The audaciousness of this transgression is feminized through the sexual position Nel finds them in: “But they had been down on all fours naked…on all fours like (uh huh, go on, say it) like dogs” (Morrison 105). Focalized through Nel, we receive the impossible incredulity she feels walking into the unforgiveable scene. That Nel will be unable to forgive Sula is obvious; Morrison intensifies the reader’s experience of Nel’s pain by surrendering the narration to her naked observations, observations which are as metaphorical as they are literal. That Sula and Jude were having sex like dogs implies a number of starkly painful revelations with regard to Nel and Jude’s relationship. “Down on all fours” recalls a primal, animalistic urge beyond passion, while “like dogs” contextualizes this urge within the traditional scope of sexual intercourse: the dog is dominating the bitch.
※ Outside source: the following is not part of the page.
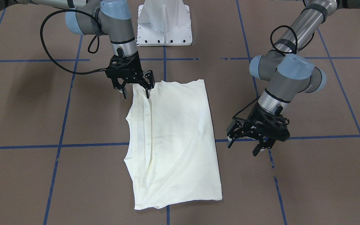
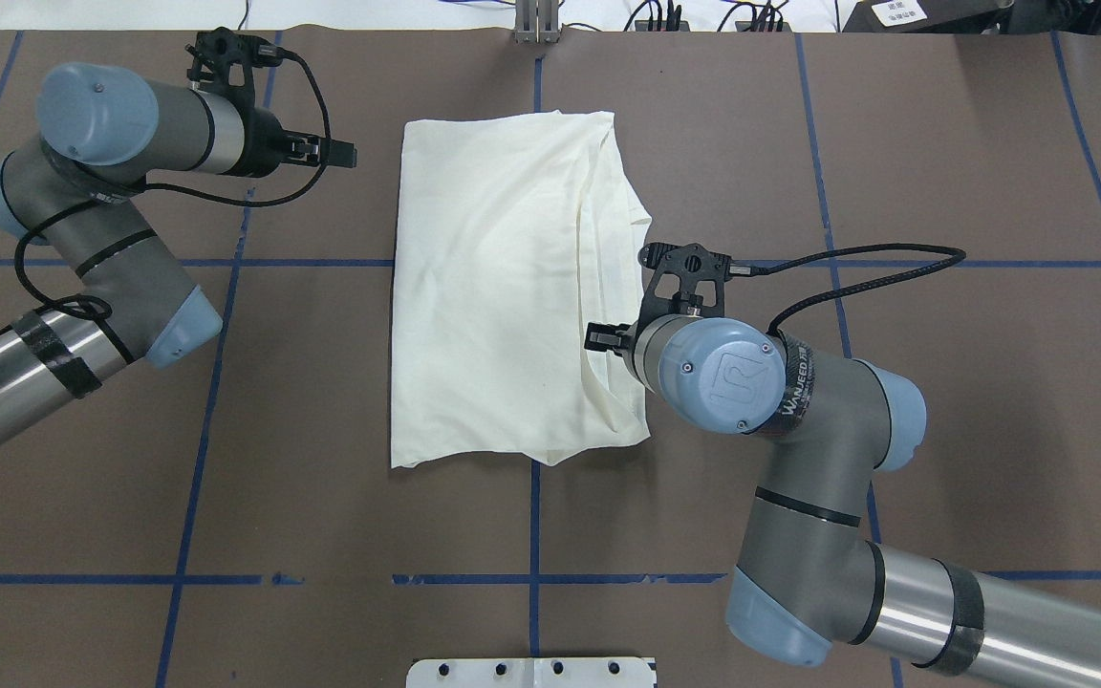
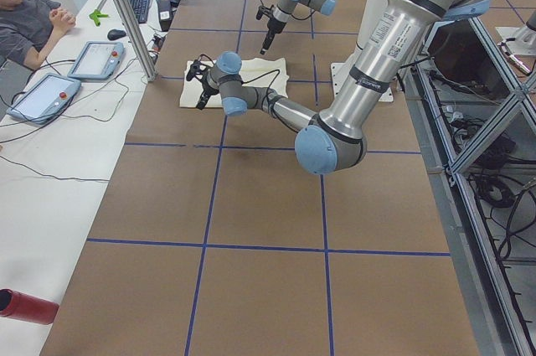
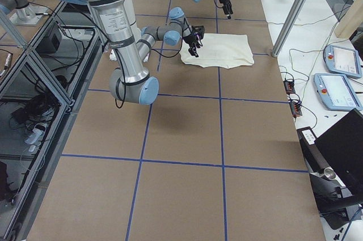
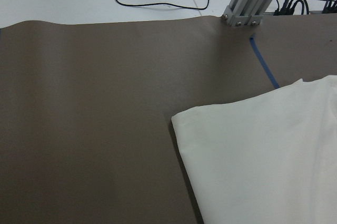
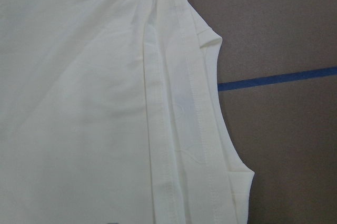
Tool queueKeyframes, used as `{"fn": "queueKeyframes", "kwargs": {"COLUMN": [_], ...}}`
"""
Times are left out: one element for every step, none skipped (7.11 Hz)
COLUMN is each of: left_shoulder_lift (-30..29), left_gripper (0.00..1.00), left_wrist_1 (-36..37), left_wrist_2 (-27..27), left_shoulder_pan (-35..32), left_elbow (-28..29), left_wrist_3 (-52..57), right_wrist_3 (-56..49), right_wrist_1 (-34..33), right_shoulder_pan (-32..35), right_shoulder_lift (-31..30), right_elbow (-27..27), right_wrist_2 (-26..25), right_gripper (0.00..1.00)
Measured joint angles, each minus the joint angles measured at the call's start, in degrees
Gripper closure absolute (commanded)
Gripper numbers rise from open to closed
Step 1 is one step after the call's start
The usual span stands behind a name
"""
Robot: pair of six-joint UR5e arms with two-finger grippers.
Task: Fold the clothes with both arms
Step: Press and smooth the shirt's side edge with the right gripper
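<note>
The shirt (image 1: 173,131) lies in the middle of the table (image 1: 27,109), folded into a long strip with the plain side up. It is thin, soft cloth and looks light, so it will probably sag and its layers may slide. I would pinch all layers together at the corners of a short end. The right gripper (image 1: 137,93) hangs with fingers spread over the layered edge (holding nothing). The left gripper (image 1: 242,149) is also spread, just beside the opposite long edge. The white base (image 1: 164,28) stands apart, near the robot's end, and seems not to be in the way.
</note>
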Motion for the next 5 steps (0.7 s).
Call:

However, Hoffarth-Zolloe’s question with regard to reader allegiance surfaces here: is Morrison moving to instate Nel as the tragic heroine who must rise above the ultimate betrayal, or is she challenging the reader to rise above the conventional backlash Sula is facing and consider Sula’s function within Nel and Jude’s relationship as revealing a break, rather than causing it?
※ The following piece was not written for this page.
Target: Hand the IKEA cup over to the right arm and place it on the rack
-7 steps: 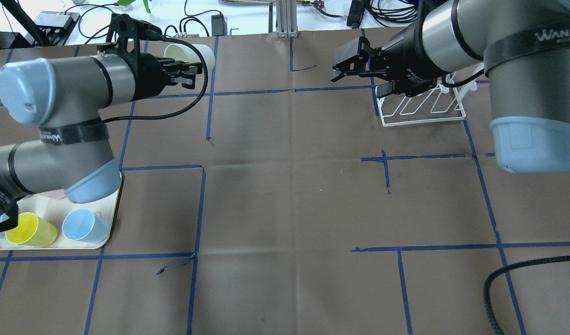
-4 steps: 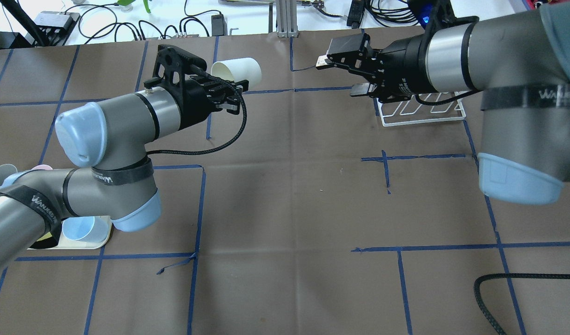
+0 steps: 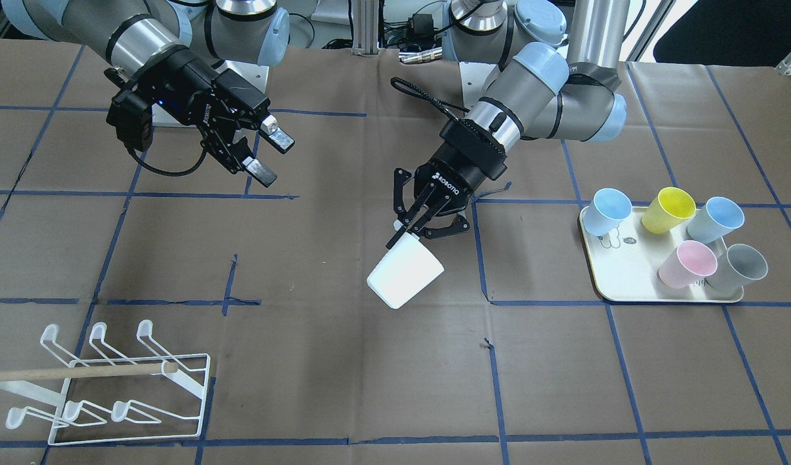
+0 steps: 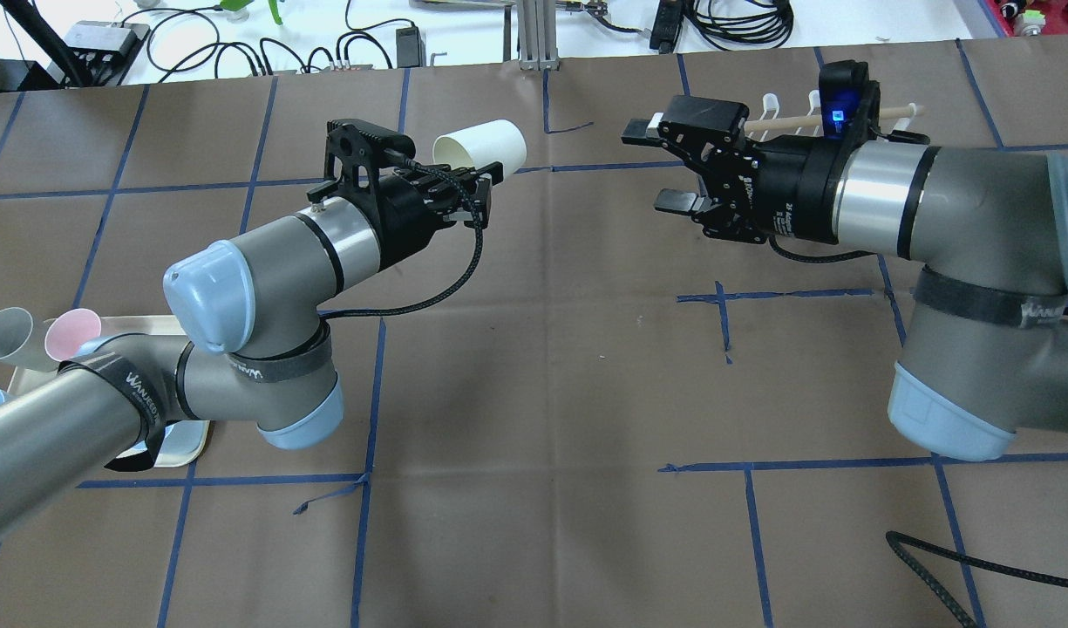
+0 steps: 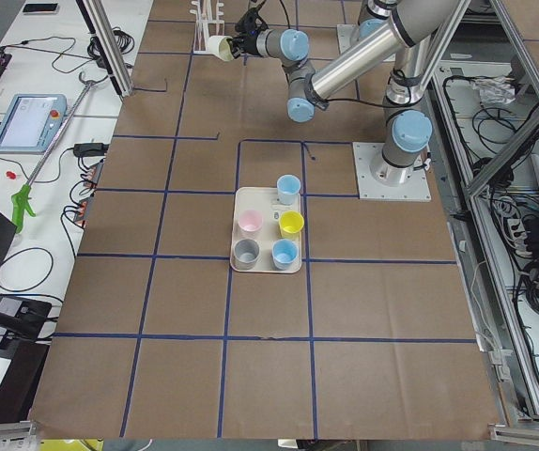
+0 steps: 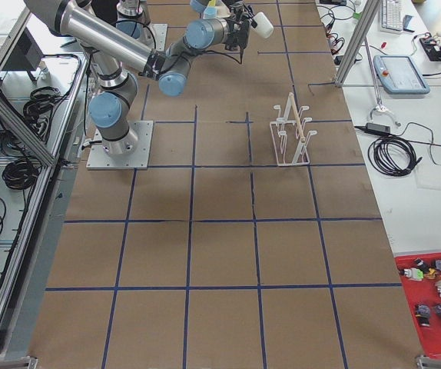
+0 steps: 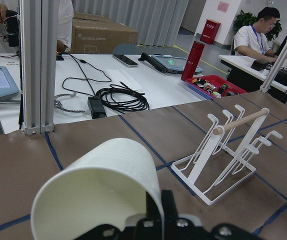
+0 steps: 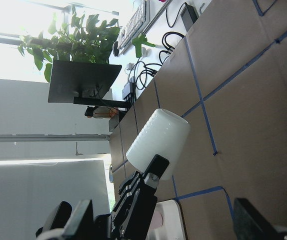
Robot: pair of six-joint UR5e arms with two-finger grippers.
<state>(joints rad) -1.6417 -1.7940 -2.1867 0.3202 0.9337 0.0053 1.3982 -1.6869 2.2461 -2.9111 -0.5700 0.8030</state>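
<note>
The white IKEA cup (image 4: 484, 142) hangs on its side in the air over the table's far middle. My left gripper (image 4: 487, 177) is shut on its rim; this also shows in the front view, with the gripper (image 3: 408, 234) above the cup (image 3: 405, 278). My right gripper (image 4: 654, 167) is open and empty, facing the cup with a wide gap between them. The right wrist view shows the cup (image 8: 158, 139) ahead. The white wire rack (image 3: 104, 387) with its wooden rod stands empty, partly hidden behind my right arm in the overhead view (image 4: 773, 112).
A cream tray (image 3: 627, 284) at my left holds several coloured cups, among them pink (image 3: 687, 263) and yellow (image 3: 674, 208). A black cable (image 4: 952, 567) lies at the near right of the table. Blue tape lines cross the brown table cover.
My left arm has carried the cup to the right, toward the table's middle. My right arm has swung off the rack and lowered, its gripper still open and turned toward the cup.
</note>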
Here, I would suggest that Morrison refutes the possibility of the reader’s allegiance being something that can be won. If we truly embrace Sula’s character as Morrison presents her, we are forced to acknowledge that she ascribed no personal gratification to the act of having sex with Jude, thus, she removes herself from the reach of the reader’s approval or dismissal. For obvious reasons of infidelity, Jude also loses our favor, however, he also permanently disrupts Nel and Sula’s friendship, which is the one constant relationship that the novel provides us with. And finally, Nel. In this trifecta, Nel “wins” by default, but also loses the most. Is she winning our allegiance if Sula and Jude never truly had ours? By illustrating the fickle intricacies of reader allegiance, this scene also suspends the notion of self-creation as a byproduct of community.
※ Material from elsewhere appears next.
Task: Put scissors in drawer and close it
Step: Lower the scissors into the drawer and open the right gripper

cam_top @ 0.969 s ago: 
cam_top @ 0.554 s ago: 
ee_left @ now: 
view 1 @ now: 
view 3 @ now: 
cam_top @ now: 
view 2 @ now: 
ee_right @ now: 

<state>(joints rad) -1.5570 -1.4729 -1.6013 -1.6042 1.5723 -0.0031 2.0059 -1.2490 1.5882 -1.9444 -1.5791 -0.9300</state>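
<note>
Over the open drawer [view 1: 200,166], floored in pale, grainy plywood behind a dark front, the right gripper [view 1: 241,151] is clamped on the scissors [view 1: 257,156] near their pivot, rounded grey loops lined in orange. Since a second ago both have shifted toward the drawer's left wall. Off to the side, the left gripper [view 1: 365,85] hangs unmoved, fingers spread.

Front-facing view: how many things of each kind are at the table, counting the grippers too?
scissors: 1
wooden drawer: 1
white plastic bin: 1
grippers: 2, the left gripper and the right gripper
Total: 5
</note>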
That self-creation depends on the presence of community is evidenced through the individual’s need for a reaction in order to direct their individual, succeeding actions. This reciprocal relationship is inflexible, however, under this definition a community may exist in the relationship of two people. Sula and Nel’s relationship, then, constitutes a community, fragmented though it may be in the end. Nel’s inability to wholly remove Sula from her life may be contextualized within Morrison’s dedication: “It is sheer misfortune to miss somebody long before they leave you.” Knowing the painful evolution of Sula and Nel’s dynamic throughout the story, “sheer” acquires a nuanced meaning, paradoxically encapsulating the tenacity of the women’s friendship in reference to steepness, as well as the potential for volatility associated with “sheer” in conjunction with danger, such as sheer drop. Further, sheer also embodies the transparence within the women’s relationship; they were one in the same because of their familiarity with one another in two of the best and worst ways one human may be familiar with another: heartbreak and love. “Somebody” acquires a beautiful vagueness in that it strips Sula and Nel down to the naked essence of a friendship: its dependence on another in the search for the individual “somebody.”